Return, word for word, only the lines of the data below that lie between the line with "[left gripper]" and the line with "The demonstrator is", those two lines included.

(Dataset records)
___

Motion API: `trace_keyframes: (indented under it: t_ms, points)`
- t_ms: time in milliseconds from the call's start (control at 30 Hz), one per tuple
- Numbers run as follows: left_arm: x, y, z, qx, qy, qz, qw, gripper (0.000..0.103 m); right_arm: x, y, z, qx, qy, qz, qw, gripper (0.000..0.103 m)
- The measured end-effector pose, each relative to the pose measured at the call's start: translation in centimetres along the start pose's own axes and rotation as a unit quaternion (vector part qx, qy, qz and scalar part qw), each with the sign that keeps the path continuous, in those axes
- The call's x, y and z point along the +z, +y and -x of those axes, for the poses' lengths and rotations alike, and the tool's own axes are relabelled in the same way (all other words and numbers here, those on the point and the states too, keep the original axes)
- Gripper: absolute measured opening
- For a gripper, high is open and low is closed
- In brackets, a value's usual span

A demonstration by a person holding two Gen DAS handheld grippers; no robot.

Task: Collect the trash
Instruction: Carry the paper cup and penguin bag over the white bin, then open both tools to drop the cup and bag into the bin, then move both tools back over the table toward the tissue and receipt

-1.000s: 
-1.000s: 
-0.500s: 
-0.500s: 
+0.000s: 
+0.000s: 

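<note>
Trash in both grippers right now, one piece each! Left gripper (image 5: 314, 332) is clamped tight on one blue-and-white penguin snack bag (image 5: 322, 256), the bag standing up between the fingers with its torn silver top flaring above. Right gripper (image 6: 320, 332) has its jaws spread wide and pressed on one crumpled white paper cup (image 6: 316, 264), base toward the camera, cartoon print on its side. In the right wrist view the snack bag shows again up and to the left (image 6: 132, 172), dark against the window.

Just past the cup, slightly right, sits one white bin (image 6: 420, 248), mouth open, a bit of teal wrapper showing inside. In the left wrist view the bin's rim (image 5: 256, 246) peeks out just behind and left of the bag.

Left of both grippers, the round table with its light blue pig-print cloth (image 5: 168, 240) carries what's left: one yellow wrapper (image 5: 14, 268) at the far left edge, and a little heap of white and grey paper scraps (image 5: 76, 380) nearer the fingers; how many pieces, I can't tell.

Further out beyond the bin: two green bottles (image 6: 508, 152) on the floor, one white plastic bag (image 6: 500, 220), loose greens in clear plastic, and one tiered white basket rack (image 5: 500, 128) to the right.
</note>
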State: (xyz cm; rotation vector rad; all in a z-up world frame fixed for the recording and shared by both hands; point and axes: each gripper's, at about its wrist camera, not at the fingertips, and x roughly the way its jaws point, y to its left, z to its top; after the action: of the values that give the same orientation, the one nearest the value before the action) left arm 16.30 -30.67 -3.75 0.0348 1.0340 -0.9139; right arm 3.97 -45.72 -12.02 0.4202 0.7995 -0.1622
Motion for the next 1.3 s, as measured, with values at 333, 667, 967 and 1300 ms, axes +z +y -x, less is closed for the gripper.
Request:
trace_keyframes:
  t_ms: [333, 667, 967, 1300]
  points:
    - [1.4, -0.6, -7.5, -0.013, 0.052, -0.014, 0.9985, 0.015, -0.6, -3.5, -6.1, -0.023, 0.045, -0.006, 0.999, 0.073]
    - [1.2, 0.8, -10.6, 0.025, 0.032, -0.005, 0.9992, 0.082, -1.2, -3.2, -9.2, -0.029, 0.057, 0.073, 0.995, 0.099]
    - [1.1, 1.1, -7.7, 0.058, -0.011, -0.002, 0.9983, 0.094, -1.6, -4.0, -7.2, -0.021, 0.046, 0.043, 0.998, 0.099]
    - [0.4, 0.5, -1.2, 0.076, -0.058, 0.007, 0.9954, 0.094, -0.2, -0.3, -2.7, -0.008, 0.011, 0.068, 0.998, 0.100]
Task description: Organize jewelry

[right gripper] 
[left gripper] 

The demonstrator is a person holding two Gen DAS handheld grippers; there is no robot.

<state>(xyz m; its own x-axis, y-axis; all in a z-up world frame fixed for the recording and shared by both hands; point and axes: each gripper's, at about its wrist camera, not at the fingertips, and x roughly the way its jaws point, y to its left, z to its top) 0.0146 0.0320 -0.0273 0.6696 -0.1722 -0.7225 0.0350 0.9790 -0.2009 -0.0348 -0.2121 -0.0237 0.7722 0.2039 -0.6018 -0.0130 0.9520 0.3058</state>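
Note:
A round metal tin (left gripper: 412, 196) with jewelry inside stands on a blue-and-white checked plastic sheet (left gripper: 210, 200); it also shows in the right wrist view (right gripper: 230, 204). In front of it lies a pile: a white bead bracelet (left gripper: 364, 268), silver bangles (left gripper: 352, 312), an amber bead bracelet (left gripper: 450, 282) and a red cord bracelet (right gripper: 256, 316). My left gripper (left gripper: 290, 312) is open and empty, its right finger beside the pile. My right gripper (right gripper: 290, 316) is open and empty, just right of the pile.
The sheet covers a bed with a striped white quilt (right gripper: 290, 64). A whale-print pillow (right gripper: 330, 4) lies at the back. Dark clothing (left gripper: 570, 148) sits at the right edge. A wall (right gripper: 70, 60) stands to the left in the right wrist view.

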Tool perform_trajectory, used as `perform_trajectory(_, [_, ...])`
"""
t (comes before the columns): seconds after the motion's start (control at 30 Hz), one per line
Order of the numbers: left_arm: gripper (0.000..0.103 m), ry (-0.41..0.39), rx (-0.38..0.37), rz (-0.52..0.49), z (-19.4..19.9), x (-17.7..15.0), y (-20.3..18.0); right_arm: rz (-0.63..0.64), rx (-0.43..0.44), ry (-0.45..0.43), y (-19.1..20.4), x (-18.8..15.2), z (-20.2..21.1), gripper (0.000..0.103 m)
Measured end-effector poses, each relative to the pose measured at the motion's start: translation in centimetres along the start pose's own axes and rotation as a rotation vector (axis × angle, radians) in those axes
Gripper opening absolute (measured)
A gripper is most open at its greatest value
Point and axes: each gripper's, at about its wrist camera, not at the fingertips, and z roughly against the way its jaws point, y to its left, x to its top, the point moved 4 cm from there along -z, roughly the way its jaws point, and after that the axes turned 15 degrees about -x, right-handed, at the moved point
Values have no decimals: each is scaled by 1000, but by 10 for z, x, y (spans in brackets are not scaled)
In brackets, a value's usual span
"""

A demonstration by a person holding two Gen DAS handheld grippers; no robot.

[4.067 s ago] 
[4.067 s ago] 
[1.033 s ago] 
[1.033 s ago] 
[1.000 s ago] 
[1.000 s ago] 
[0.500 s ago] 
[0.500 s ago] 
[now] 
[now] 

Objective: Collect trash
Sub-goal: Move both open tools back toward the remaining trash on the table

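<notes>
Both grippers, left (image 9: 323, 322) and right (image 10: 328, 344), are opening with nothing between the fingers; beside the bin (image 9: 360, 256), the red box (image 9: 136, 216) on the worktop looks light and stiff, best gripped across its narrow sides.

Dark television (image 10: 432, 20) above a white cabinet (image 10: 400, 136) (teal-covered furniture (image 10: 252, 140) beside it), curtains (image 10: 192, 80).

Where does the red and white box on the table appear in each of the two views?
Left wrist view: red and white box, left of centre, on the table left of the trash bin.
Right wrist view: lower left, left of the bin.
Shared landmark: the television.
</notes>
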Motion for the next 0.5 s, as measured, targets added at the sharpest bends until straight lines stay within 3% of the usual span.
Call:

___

Response to this task -
[left gripper] 

The demonstrator is a person holding two Gen DAS handheld grippers; there is no robot.

This exercise requires no further answer.